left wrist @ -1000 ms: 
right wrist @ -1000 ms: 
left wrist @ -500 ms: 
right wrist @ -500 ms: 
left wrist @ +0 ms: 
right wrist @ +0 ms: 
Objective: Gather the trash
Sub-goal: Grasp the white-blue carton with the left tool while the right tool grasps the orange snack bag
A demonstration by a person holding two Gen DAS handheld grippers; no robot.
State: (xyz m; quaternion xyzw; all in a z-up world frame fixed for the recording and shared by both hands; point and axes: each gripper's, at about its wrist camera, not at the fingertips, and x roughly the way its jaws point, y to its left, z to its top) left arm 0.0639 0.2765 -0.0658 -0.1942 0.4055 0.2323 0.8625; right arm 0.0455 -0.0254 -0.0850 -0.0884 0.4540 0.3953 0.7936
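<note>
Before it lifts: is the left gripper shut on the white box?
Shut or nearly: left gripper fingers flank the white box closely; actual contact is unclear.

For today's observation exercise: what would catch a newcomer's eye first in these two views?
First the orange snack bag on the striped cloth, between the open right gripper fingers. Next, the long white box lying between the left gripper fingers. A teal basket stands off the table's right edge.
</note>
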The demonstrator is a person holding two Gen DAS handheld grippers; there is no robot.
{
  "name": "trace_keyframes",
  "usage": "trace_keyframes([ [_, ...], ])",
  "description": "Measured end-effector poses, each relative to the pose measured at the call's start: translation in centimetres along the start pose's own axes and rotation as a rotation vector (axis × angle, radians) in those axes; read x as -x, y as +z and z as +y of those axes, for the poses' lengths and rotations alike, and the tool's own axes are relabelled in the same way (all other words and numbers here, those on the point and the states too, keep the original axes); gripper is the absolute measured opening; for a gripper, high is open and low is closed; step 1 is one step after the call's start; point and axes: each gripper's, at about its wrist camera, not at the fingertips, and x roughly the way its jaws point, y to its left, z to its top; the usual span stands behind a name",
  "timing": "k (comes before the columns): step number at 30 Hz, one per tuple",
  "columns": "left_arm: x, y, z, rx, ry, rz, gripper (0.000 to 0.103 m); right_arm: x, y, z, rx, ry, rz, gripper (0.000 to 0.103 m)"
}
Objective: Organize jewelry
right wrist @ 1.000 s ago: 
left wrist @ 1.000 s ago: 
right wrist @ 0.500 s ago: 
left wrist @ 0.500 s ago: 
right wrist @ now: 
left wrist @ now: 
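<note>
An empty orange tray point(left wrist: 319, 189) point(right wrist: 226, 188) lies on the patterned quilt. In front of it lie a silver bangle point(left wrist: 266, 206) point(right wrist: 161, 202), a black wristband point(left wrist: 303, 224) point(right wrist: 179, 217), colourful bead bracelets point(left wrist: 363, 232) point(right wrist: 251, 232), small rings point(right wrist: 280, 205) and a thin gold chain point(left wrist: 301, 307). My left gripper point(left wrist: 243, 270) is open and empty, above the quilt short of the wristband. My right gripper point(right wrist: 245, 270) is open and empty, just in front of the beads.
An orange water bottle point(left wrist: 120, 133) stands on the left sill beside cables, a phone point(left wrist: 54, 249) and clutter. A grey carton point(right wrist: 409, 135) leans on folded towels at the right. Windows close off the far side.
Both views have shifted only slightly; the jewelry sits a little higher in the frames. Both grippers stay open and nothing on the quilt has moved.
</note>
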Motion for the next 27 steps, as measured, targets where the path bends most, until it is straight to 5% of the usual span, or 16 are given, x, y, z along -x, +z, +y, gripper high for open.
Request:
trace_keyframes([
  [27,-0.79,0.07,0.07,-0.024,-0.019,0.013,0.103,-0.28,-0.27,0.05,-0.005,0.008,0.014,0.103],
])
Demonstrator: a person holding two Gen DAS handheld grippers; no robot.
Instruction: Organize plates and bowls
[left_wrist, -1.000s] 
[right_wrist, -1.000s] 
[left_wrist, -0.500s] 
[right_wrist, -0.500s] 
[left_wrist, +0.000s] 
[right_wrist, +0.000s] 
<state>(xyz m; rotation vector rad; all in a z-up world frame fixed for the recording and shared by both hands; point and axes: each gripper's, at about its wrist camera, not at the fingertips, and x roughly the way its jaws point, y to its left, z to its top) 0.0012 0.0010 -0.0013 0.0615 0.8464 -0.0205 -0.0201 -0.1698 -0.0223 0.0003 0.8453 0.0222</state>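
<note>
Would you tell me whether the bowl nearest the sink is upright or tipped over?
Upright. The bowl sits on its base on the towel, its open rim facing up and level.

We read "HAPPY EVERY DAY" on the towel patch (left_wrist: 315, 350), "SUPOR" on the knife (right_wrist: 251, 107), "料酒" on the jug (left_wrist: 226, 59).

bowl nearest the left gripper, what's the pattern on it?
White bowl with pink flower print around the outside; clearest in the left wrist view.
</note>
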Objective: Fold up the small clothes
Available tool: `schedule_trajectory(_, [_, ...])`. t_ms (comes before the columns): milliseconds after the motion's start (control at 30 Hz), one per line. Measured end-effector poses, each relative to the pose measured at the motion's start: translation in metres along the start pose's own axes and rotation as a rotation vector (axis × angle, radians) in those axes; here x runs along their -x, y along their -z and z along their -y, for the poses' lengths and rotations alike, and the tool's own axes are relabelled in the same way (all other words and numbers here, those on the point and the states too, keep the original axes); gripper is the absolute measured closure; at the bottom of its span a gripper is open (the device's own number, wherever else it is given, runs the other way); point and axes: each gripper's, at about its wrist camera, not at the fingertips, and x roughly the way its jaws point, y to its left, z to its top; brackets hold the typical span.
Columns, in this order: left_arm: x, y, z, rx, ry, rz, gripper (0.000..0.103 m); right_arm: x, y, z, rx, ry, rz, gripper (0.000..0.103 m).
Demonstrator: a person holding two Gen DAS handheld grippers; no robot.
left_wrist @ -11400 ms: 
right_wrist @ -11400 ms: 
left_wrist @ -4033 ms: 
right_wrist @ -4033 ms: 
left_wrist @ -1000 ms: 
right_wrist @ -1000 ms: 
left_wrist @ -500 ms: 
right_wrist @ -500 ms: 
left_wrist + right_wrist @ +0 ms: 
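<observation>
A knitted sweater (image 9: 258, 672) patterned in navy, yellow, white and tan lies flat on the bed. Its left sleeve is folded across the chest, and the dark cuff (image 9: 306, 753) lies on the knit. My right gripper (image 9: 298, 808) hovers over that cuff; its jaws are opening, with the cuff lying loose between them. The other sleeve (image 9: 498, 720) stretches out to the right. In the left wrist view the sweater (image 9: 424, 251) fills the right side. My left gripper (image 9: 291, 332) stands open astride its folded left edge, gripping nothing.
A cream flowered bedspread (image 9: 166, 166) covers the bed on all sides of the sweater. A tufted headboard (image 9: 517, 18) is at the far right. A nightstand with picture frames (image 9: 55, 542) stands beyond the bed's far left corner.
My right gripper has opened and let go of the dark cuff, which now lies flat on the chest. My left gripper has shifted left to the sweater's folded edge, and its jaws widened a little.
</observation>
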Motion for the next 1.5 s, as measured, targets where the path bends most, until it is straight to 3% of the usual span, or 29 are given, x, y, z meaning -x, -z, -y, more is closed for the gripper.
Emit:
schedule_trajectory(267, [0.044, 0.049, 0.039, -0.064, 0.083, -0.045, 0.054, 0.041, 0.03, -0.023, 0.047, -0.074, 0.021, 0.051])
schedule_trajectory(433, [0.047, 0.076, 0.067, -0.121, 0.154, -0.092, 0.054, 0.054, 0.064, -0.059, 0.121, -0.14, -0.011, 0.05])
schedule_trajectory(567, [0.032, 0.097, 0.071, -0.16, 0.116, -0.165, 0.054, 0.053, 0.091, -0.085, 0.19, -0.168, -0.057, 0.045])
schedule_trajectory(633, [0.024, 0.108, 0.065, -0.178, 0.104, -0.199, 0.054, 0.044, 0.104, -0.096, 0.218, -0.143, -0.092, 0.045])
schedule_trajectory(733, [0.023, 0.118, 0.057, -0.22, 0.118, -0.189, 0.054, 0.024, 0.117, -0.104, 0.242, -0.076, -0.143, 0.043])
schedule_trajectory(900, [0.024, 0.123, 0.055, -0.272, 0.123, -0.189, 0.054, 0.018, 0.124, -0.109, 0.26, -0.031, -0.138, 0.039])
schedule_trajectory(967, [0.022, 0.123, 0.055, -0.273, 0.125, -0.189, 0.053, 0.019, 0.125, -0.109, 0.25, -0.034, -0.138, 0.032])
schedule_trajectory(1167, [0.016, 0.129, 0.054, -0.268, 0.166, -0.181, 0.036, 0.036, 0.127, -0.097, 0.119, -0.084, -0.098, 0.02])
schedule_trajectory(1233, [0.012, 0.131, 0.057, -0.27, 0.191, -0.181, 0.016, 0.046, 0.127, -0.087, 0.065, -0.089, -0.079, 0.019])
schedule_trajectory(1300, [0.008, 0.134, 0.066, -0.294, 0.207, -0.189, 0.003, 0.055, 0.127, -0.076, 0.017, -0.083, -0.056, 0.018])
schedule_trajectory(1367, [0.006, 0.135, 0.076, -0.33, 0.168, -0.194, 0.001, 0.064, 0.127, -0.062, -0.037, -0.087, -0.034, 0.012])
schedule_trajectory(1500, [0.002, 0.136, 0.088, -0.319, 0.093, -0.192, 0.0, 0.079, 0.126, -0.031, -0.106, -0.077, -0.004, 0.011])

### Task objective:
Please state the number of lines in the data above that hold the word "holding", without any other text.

### Task solution:
4